The short story
The Maryland-based ZLaw Firm filed a class action suit against the four big US mobile providers on May 2nd, 2019. They’re suing in the names of the company’s customers who were affected. Essentially, their lawsuit accuses these companies of providing access to real-time location data to companies that shouldn’t have had access. The suit covers a roughly four-year period from 2015 through 2019, though that doesn’t necessarily mean the activity was limited by these years. You may or may not be at peace with knowing the NSA can track you whenever they want, but it’s even creepier when you discover that some guy with a taser and a laptop can also do it. That’s exactly what Vice’s Motherboard, responsible for breaking this story, did: paid $300 to a bounty hunter to locate their phone, which he did by taking advantage of a chain of data services and brokers passing along the data from the phone company. Since it’s a class action lawsuit, affected individuals may be entitled to compensation, though more details on this will be forthcoming. The real goal here, however, is to get the big phone companies to stop selling sensitive customer information – or at least to be more careful with it.
What exactly has been going on?
Back in 2018 there was another scandal where it came out that Securus, a prison technology company, was giving low-level law enforcement officers access to the location of pretty much every phone on all of the major carriers. That level of surveillance usually requires a warrant in the US, but Securus was using an intermediary company called LocationSmart, which pretty much anyone could sign up for, even on a free trial account, to get access to the location of most cell phones being used in the U.S.

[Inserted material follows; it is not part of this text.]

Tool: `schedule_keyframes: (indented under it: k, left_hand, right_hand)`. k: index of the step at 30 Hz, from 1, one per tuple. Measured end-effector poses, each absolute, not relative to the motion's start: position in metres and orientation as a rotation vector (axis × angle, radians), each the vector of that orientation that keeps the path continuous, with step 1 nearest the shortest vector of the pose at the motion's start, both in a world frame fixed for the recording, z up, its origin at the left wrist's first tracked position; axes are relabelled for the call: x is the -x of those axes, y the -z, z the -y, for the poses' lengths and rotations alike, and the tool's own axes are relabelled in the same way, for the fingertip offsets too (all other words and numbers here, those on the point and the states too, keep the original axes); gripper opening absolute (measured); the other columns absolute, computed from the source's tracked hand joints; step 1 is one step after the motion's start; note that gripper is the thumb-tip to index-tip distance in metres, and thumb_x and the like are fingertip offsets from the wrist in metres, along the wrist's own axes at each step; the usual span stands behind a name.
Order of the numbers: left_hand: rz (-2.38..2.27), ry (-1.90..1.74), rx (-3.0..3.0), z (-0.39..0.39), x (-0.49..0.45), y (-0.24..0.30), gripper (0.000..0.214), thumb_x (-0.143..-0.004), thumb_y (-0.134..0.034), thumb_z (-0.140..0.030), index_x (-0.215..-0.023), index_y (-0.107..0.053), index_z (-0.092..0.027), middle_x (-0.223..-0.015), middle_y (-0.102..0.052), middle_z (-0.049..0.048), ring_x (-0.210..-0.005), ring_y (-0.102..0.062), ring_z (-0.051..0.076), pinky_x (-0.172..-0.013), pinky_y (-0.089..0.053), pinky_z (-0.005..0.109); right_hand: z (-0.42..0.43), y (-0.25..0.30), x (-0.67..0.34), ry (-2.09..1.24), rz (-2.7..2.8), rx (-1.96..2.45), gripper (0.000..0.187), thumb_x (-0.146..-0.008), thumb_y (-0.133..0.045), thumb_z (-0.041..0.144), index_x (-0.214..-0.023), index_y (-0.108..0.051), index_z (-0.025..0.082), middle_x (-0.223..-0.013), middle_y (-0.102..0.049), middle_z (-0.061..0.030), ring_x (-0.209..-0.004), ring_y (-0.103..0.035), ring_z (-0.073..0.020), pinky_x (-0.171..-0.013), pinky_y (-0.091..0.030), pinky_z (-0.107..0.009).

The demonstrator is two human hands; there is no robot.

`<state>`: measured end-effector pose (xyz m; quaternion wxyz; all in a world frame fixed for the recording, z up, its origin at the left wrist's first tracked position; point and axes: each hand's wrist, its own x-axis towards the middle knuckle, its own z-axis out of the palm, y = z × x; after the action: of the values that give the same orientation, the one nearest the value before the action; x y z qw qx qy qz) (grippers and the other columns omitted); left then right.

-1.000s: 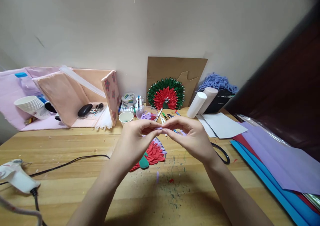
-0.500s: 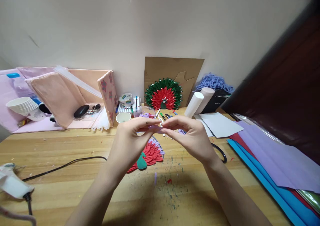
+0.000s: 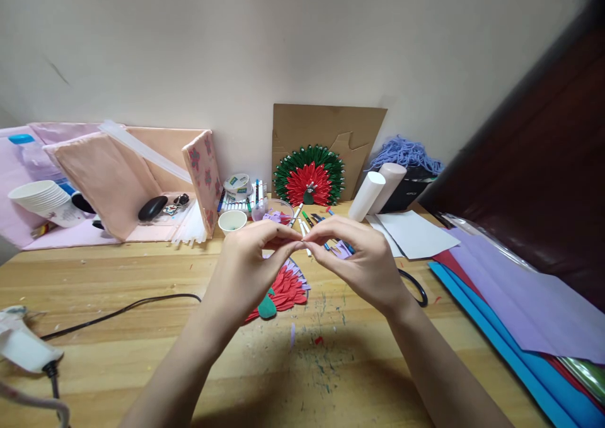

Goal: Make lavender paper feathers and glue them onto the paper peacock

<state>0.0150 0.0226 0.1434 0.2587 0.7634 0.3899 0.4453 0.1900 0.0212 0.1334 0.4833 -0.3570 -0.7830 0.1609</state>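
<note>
My left hand [image 3: 250,261] and my right hand [image 3: 362,251] meet fingertip to fingertip above the table, both closed in a pinch. The small purple piece seen there half a second ago is now hidden by the fingers. Partly behind my left hand lies a flat peacock-like craft. It has red petal-shaped pieces [image 3: 287,290], a purple fringe [image 3: 301,277] and a green teardrop body [image 3: 267,308]. Against the wall, a brown cardboard sheet [image 3: 321,125] bears a similar peacock in shiny green and red [image 3: 309,185].
A glue gun [image 3: 28,346] with a black cord lies at left. Behind my hands stand a paper cup [image 3: 232,220] and a clear bowl [image 3: 273,211] of scraps, with markers around. Two white rolls [image 3: 367,196] and white sheets [image 3: 420,236] sit right, beside purple sheets [image 3: 520,295].
My fingertips have come together, covering the purple piece that showed between them. The view has shifted very slightly; the things on the table stay put.
</note>
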Motion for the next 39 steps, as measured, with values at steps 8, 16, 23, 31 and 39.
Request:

Generally, the data in question here isn’t your GPS data – it’s your approximate location as determined by the strength of different cell tower signals, which is something phone companies really need in order to provide service. However, some of the data available to bounty hunters was occasionally from GPS, meaning they could get your location down to a few meters. A lot of other stuff happened around the 2018 location issue (including Securus being hacked, meaning access to their real-time tracking tools could have been in anyone’s hands for a while), but the reason it’s important to this story is that every carrier involved promised to fix these sorts of loopholes and stop giving sensitive data to sketchy third parties. That apparently hasn’t been going so well, since Motherboard was actually able to identify the general path the data took. Here’s how the process seems to have been working: If all that seems a little Byzantine, it is, but though your data is bouncing through a lot of different companies, it’s all coming straight from the phone provider at the center. If they close off access to third parties who are misusing this data, there won’t be a problem anymore – but it seems like they aren’t.
Bounty hunters aren’t out to get me, why should I worry?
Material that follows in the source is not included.